MCF10A cells were either mock‐treated or treated with 10 μM XL413 and labelled with IdU (red) for 30 min, at which point 4 mM HU was added for 2 h. HU was then washed off and cells labelled with CldU (green) in the continued presence or absence of XL413. A set of representative DNA fibres from each condition is shown, and the percentage of IdU (red)‐only tracts is plotted. At least 200 replication forks were analysed for each condition. Error bars represent SEM from three biological repeats, and statistical significance was assessed by the Student t‐test (**P ˂ 0.01).

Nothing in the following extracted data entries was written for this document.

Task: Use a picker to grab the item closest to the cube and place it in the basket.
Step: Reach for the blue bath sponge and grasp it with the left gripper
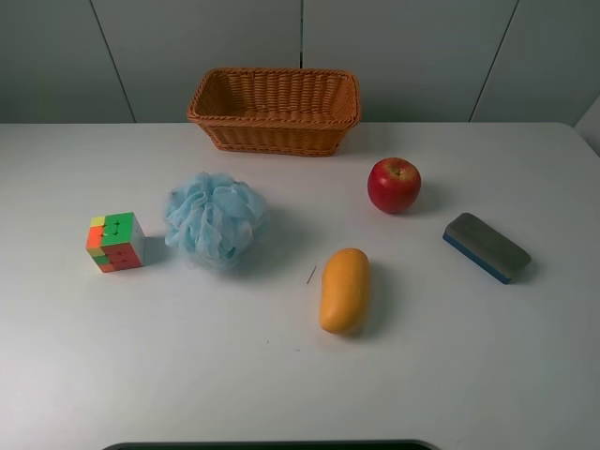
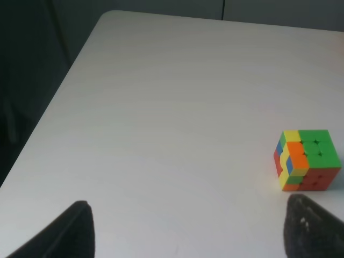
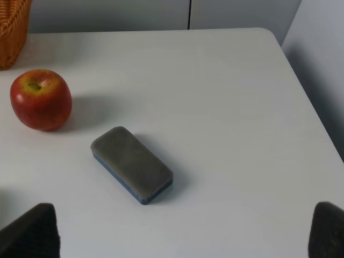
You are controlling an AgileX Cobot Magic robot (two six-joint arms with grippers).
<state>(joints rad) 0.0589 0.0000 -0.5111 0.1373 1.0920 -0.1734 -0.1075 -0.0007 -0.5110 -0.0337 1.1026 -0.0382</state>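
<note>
A multicoloured puzzle cube [image 1: 115, 242] sits at the table's left; it also shows in the left wrist view [image 2: 307, 159]. A light blue bath pouf [image 1: 216, 219] lies just right of it, the nearest item to the cube. A brown wicker basket [image 1: 275, 109] stands empty at the back centre. Neither arm shows in the exterior view. My left gripper [image 2: 188, 239] is open, its fingertips [image 2: 70, 231] low over the table short of the cube. My right gripper [image 3: 183, 236] is open and empty, its fingertips [image 3: 32, 231] short of the eraser.
A red apple [image 1: 394, 185] sits right of centre, also in the right wrist view [image 3: 41, 99]. A yellow mango [image 1: 344, 289] lies at the middle. A grey and blue board eraser [image 1: 486, 247] lies at the right, also in the right wrist view [image 3: 132, 163].
</note>
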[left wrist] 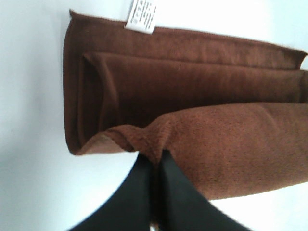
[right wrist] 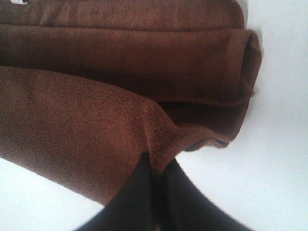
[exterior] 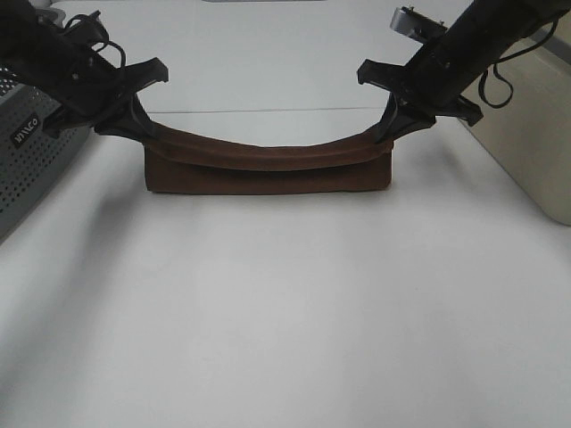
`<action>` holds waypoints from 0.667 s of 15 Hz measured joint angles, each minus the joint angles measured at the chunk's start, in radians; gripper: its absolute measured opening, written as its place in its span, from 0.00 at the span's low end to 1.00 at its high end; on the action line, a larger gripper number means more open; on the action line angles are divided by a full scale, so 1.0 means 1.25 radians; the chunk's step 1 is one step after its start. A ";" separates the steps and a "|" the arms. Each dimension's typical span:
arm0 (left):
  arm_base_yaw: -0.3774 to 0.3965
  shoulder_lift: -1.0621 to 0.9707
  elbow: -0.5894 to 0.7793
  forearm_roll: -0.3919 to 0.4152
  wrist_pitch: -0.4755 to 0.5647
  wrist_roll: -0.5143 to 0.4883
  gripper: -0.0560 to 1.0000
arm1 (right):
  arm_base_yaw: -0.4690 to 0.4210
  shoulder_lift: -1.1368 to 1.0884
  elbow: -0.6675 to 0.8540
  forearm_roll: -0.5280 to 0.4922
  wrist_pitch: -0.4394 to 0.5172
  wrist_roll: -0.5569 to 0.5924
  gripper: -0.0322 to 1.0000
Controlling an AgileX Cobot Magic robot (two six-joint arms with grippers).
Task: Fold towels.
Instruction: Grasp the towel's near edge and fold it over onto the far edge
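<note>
Roughly midway: towel (exterior: 268,174) sits as a long folded strip at 12 o'clock on the table (exterior: 285,339), top layer pinched tight at each end by left gripper (exterior: 143,132) and right gripper (exterior: 390,132), middle sagging. Lifted layer not yet laid flat; free room toward 6 o'clock, grey crate (exterior: 27,160) at 9, beige box (exterior: 535,134) at 3.

A white table (exterior: 285,321) is carrying everything here. A dark reddish-brown towel (exterior: 268,174), folded into a long band, is lying across its far middle, running left to right. The lower layers are resting flat while the top layer is hanging lifted at both ends and sagging in the middle. A small white tag (left wrist: 141,17) is showing near the towel's left end. A grey perforated box (exterior: 27,169) is sitting at the left edge and a beige case (exterior: 526,134) at the right.
</note>
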 joint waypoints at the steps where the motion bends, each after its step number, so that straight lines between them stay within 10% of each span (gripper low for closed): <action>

U2OS cells were either mock‐treated or treated with 10 μM XL413, 50 μM Mirin or both and labelled with IdU (red) for 30 min, at which point 4 mM HU was added for 2 h. HU was then washed off and cells labelled with CldU (green) in the continued presence or absence of XL413 and/or Mirin. A set of representative DNA fibres from each condition is shown, and the percentage of IdU (red)‐only tracts is plotted. At least 200 replication forks were analysed for each condition. Error bars represent SEM from four biological repeats, and statistical significance was assessed by the Student t‐test (*P < 0.05, **P ˂ 0.01).
U2OS cells were either mock‐treated or pre‐treated for the indicated times with 10 μM XL413, 50 μM Mirin or both and labelled with CldU (red). Then, 50 nM CPT was added and cells labelled with of IdU (green) for a further 30 min. A set of representative DNA fibres from each condition is shown and the IdU/CldU tract length ratio is plotted. The box extends from the 25th to the 75th percentile with the line in the box representing the median. Whiskers indicate the 10–90 percentiles with data outside this range for individual outliers being plotted as dots. At least 100 replication forks were analysed for each condition. P‐values were calculated using one‐way ANOVA, Kruskal–Wallis test and Dunn's multiple comparison post‐test (ns, not significant; ****P < 0.0001) and are related to the experiment shown. Similar results were obtained in a second independent experiment.
U2OS cells were transfected with control (siLuc) or MRE11‐targeting siRNA (siMRE11). After 48 h, cells were either mock‐treated or pre‐treated with 10 μM XL413 and labelled with CldU (red) for 30 min. Where indicated, 50 nM CPT was added, and then, cells were labelled with IdU (green). A set of representative DNA fibres from each condition is shown, and the IdU/CldU tract length ratio is plotted. The box extends from the 25th to the 75th percentile with the line in the box representing the median. Whiskers indicate the 10–90 percentiles with data outside this range for individual outliers being plotted as dots. At least 100 replication forks were analysed for each condition. P‐values were calculated using one‐way ANOVA, Kruskal–Wallis test and Dunn's multiple comparison post‐test (ns, not significant; ****P < 0.0001) and are related to the experiment shown. Similar results were obtained in two other independent experiments.